Un método casero que combina cáscaras de banana y clavos de olor promete nutrir las plantas y ahuyentar plagas de forma natural. La mezcla, que se transmite de generación en generación, se convierte en una alternativa económica para el jardín.
La cáscara de banana actúa como fuente de potasio, fósforo y minerales que enriquecen la tierra al descomponerse. Los clavos de olor, por su aroma intenso, funcionan como repelente natural contra hormigas y mosquitos. Juntos, suman nutrición al sustrato mientras generan una barrera aromática.
¿Cómo aplicar la mezcla sin errores?
Para que el truco sea efectivo, hay que respetar las proporciones. Se corta una cáscara de banana en trozos pequeños, se agregan entre 4 y 6 clavos de olor enteros, y se entierra superficialmente en la tierra o se coloca en compost. El proceso se repite una vez al mes.

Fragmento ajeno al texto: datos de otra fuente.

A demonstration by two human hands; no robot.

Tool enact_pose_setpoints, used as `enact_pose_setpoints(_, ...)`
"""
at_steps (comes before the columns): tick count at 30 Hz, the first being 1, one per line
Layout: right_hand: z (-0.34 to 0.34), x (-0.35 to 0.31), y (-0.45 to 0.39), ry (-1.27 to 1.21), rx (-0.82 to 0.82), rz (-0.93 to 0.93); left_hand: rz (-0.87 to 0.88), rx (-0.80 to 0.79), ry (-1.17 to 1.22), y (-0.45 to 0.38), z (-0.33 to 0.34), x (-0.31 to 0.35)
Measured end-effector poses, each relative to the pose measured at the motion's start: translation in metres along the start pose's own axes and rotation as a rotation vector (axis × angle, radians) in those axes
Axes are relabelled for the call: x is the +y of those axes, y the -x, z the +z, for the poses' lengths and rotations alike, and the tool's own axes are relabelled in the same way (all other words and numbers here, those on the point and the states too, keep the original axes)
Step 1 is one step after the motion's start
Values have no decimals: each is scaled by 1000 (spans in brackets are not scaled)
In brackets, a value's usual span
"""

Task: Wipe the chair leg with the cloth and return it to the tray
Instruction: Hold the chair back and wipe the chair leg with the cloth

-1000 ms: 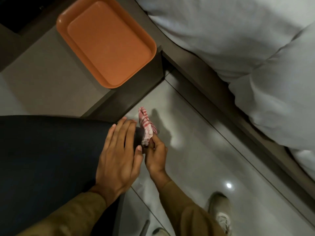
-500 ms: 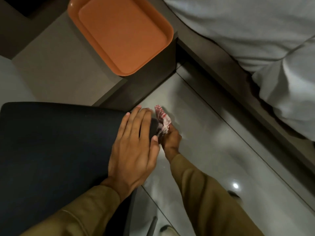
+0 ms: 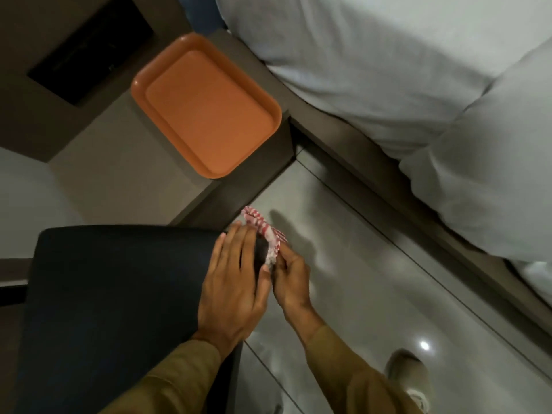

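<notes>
A red-and-white striped cloth is bunched at the right front corner of the dark chair seat. My right hand grips the cloth from below, just off the seat's edge. My left hand lies flat, fingers spread, on the seat's corner, its fingertips touching the cloth. The chair leg is hidden under the seat and hands. An orange tray sits bare on a brown side table beyond the chair.
A bed with white sheets and a brown frame runs along the right. Glossy grey floor tiles lie between chair and bed. My shoe shows at the lower right. A dark recess sits at the upper left.
My right hand has come up with the cloth, closer to the seat's edge. My view has pulled back and tilted, so the tray sits lower in frame. The left hand stays on the seat.
</notes>
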State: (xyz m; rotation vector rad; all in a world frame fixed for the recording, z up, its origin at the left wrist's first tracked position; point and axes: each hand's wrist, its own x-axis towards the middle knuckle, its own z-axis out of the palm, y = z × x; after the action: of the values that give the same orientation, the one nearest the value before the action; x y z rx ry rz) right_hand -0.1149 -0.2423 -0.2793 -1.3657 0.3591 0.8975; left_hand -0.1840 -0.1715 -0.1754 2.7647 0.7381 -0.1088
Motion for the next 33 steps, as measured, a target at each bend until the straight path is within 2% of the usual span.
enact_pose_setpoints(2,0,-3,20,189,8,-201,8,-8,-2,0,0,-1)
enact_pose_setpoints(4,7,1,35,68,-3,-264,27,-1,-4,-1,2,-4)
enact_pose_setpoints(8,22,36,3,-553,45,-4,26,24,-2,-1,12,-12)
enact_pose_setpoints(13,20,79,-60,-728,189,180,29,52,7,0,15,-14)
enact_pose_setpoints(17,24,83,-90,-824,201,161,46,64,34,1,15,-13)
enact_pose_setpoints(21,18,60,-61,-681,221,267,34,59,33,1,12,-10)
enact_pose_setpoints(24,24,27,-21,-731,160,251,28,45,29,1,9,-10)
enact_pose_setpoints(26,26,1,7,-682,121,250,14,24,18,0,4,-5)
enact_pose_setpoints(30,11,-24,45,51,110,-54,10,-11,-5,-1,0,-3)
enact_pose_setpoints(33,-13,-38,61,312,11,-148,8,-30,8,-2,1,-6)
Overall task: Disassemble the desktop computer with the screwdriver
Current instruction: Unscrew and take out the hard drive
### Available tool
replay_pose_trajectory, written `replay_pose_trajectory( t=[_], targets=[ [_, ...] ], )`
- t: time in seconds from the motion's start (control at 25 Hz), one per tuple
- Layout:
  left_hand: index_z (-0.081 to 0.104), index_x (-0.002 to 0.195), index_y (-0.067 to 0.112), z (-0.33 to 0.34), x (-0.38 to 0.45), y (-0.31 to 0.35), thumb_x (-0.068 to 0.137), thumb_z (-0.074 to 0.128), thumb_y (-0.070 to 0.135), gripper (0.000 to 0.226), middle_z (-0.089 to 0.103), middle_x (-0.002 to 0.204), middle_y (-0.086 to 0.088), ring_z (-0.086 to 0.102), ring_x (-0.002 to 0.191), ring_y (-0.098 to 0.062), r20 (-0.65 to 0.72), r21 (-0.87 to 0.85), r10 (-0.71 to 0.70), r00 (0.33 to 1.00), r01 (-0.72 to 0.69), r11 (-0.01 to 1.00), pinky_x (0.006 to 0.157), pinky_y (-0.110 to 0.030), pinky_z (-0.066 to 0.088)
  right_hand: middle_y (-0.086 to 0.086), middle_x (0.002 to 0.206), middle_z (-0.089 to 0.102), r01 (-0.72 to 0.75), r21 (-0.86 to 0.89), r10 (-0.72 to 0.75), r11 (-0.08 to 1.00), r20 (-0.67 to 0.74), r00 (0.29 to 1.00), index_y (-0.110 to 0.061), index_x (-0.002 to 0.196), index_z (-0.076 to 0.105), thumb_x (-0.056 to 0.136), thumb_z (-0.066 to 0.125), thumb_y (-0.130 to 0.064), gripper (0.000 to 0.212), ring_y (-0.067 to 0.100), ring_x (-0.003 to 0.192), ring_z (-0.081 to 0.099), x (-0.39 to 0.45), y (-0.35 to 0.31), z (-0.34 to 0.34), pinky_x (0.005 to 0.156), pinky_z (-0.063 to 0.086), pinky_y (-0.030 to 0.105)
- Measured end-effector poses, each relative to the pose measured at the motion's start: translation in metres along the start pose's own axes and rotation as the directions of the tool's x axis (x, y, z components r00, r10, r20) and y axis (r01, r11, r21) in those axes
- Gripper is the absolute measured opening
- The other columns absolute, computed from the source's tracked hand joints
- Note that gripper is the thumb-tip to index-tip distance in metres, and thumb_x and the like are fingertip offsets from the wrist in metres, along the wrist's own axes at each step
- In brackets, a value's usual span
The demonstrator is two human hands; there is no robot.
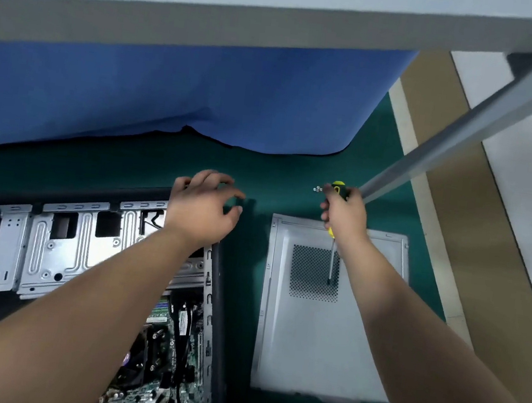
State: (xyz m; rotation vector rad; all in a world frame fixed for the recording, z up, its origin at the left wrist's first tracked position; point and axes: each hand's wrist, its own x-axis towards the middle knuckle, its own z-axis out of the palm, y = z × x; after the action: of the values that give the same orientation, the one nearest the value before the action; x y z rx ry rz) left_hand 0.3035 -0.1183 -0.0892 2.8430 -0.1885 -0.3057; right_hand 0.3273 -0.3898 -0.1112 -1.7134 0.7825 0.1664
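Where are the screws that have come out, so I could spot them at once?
Start at the grey side panel lying flat on the green mat, right of the open computer case. Just beyond its far edge, the right hand holds a yellow screwdriver. The screws are the tiny shiny cluster left of its handle.

A dark green mat-covered workbench [294, 178] carries an open grey metal desktop computer case [54, 243]; right of the case lies a flat grey vented side panel [308, 338]; beyond that panel, small silver screws [317, 189]; behind the case, draped blue cloth [171, 91].
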Motion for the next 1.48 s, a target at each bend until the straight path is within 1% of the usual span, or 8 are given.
replay_pose_trajectory(
  t=[0.12, 0.24, 0.56, 0.76, 0.92, 1.16, 1.32, 1.48],
  targets=[
    [0.072, 0.111, 0.043, -0.015, -0.012, 0.012, 0.096, 0.063, 0.039, 0.018, 0.058, 0.130, 0.023, 0.038, 0.142, -0.006, 0.036, -0.412, -0.040, 0.999, 0.052, 0.910, 0.111, -0.026, 0.022, -0.005, 0.092, 0.070, 0.217, -0.022, -0.215, 0.976, 0.070, 0.974, -0.021, 0.111, 0.064, 0.098, 0.067, -0.036, 0.020, 0.003, 0.073, 0.066, -0.052, -0.010, -0.013, 0.062, 0.049, 0.017],
    [0.072, 0.094, 0.031, -0.022, -0.050, 0.046, 0.100, 0.062, 0.022, 0.014, 0.073, 0.087, 0.013, 0.071, 0.095, -0.019, 0.096, -0.818, -0.092, 0.991, 0.131, 0.560, 0.088, -0.031, 0.056, -0.009, 0.107, 0.064, 0.472, -0.125, -0.468, 0.873, 0.061, 0.882, -0.030, 0.116, 0.069, 0.094, 0.071, -0.041, 0.024, 0.002, 0.092, 0.063, -0.106, -0.007, -0.025, 0.079, 0.051, 0.015],
    [0.063, 0.100, 0.008, -0.014, -0.119, 0.097, 0.107, 0.055, 0.025, 0.020, 0.070, 0.093, -0.011, 0.065, 0.087, -0.024, 0.550, -0.814, -0.071, 0.832, 0.515, -0.268, 0.088, -0.034, 0.057, -0.009, 0.115, 0.070, 0.423, 0.042, -0.424, 0.905, 0.167, 0.890, -0.039, 0.108, 0.062, 0.083, 0.068, -0.019, 0.032, 0.018, 0.105, 0.069, -0.220, 0.061, -0.034, 0.093, 0.056, 0.048],
    [0.066, 0.107, 0.005, -0.028, -0.133, 0.099, 0.103, 0.057, 0.012, 0.012, 0.072, 0.093, -0.013, 0.070, 0.094, -0.028, 0.501, -0.847, -0.179, 0.847, 0.522, 0.099, 0.100, -0.048, 0.057, -0.005, 0.088, 0.072, 0.207, -0.038, -0.191, 0.978, 0.249, 0.949, -0.032, 0.093, 0.060, 0.087, 0.076, -0.036, 0.017, 0.015, 0.083, 0.072, -0.243, 0.072, -0.026, 0.071, 0.056, 0.031],
    [0.071, 0.110, 0.008, -0.038, -0.144, 0.086, 0.105, 0.054, 0.017, 0.019, 0.074, 0.110, -0.018, 0.070, 0.109, -0.035, 0.433, -0.837, -0.059, 0.899, 0.426, 0.343, 0.102, -0.047, 0.056, 0.014, 0.094, 0.072, 0.062, -0.038, -0.044, 0.997, 0.357, 0.933, -0.018, 0.104, 0.068, 0.093, 0.069, -0.024, 0.012, 0.033, 0.092, 0.072, -0.238, 0.068, -0.012, 0.088, 0.057, 0.052],
    [0.064, 0.132, 0.026, -0.042, -0.160, -0.014, 0.105, 0.051, 0.018, 0.030, 0.062, 0.126, 0.011, 0.057, 0.098, 0.007, 0.020, -0.555, -0.080, 0.997, 0.078, 0.828, 0.082, -0.016, 0.047, 0.013, 0.093, 0.069, -0.093, -0.174, 0.141, 0.980, 0.282, 0.949, -0.002, 0.104, 0.068, 0.092, 0.069, -0.021, 0.023, 0.025, 0.084, 0.069, -0.204, 0.075, 0.000, 0.085, 0.062, 0.050],
    [0.051, 0.147, 0.026, -0.034, -0.166, -0.080, 0.104, 0.053, 0.022, 0.043, 0.040, 0.158, -0.001, 0.041, 0.139, -0.027, 0.043, -0.277, -0.122, 0.992, 0.129, 0.952, 0.114, -0.047, 0.040, 0.016, 0.090, 0.072, -0.050, -0.435, 0.177, 0.899, 0.258, 0.950, -0.006, 0.102, 0.069, 0.090, 0.071, -0.022, 0.020, 0.031, 0.083, 0.074, -0.181, 0.077, 0.017, 0.081, 0.063, 0.046],
    [0.015, 0.160, 0.051, -0.017, -0.168, -0.107, 0.108, 0.031, 0.051, 0.054, -0.006, 0.172, 0.009, -0.011, 0.158, -0.018, 0.166, -0.061, -0.134, 0.977, 0.146, 0.987, 0.127, -0.047, -0.003, 0.008, 0.077, 0.067, -0.015, -0.636, 0.208, 0.771, 0.229, 0.951, -0.008, 0.094, 0.067, 0.090, 0.074, -0.026, 0.020, 0.024, 0.062, 0.065, -0.162, 0.081, 0.039, 0.066, 0.060, 0.036]
  ],
)
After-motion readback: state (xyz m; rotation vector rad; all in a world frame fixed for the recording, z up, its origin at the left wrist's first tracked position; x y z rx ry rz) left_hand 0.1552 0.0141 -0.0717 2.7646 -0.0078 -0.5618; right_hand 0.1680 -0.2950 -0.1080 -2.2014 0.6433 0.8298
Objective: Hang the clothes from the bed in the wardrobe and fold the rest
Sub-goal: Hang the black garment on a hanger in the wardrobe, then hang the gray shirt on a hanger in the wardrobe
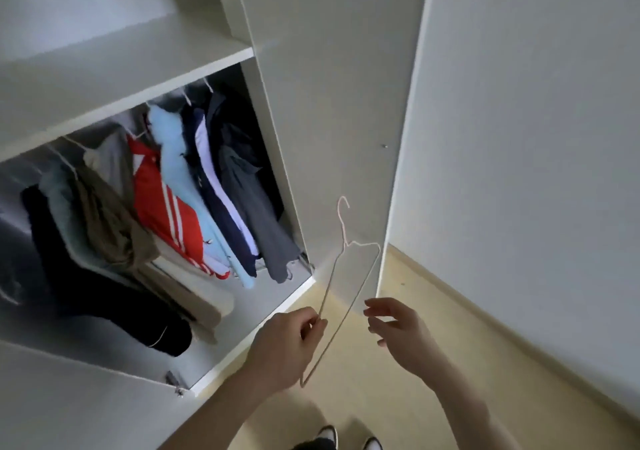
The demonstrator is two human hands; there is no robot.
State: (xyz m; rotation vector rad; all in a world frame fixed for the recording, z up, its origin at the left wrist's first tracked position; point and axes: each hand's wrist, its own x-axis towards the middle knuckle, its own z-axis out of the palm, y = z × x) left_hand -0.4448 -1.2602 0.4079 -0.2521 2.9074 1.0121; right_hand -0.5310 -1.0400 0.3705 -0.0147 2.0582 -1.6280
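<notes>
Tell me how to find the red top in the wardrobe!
Look inside the open wardrobe, under its shelf, where clothes hang in a row. The red top hangs between a tan garment and a pale blue one. It is the only bright red thing, with white stripes.

Two bare forearms are reaching into view from the bottom edge, with no sleeves, watch or jewellery showing on them. The left hand and the right hand are wearing no gloves or rings. Below them, at the bottom edge, the person is wearing dark trousers and a pair of shoes with white toe caps and dark edging: the left shoe and the right shoe.
</notes>
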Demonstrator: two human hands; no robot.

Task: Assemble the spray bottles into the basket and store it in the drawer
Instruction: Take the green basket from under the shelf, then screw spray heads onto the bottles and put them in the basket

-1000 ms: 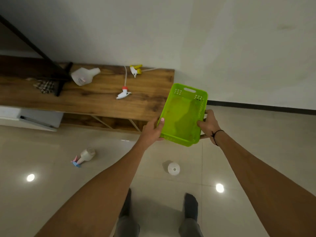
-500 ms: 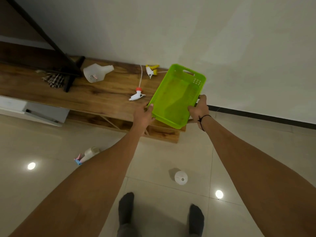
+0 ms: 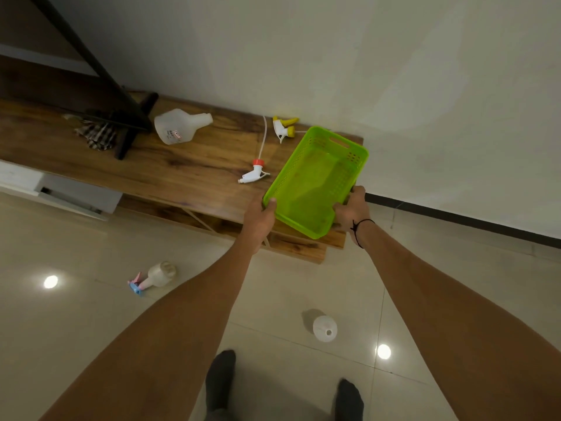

Los beneficios incluyen menor desperdicio de residuos orgánicos, bajo costo, aplicación sencilla y cuidado natural sin químicos fuertes. Sin embargo, no hay que excederse para evitar malos olores, enterrar bien los restos para no atraer moscas, y controlar el drenaje de la maceta para evitar humedad excesiva.
¿Por qué banana y clavo de olor?
La cáscara de banana aporta minerales que mejoran el suelo con el tiempo. El clavo de olor es elegido por su perfume penetrante y uso tradicional como repelente. Esta combinación simple y práctica debe acompañarse con riego adecuado, buena luz y cuidado constante.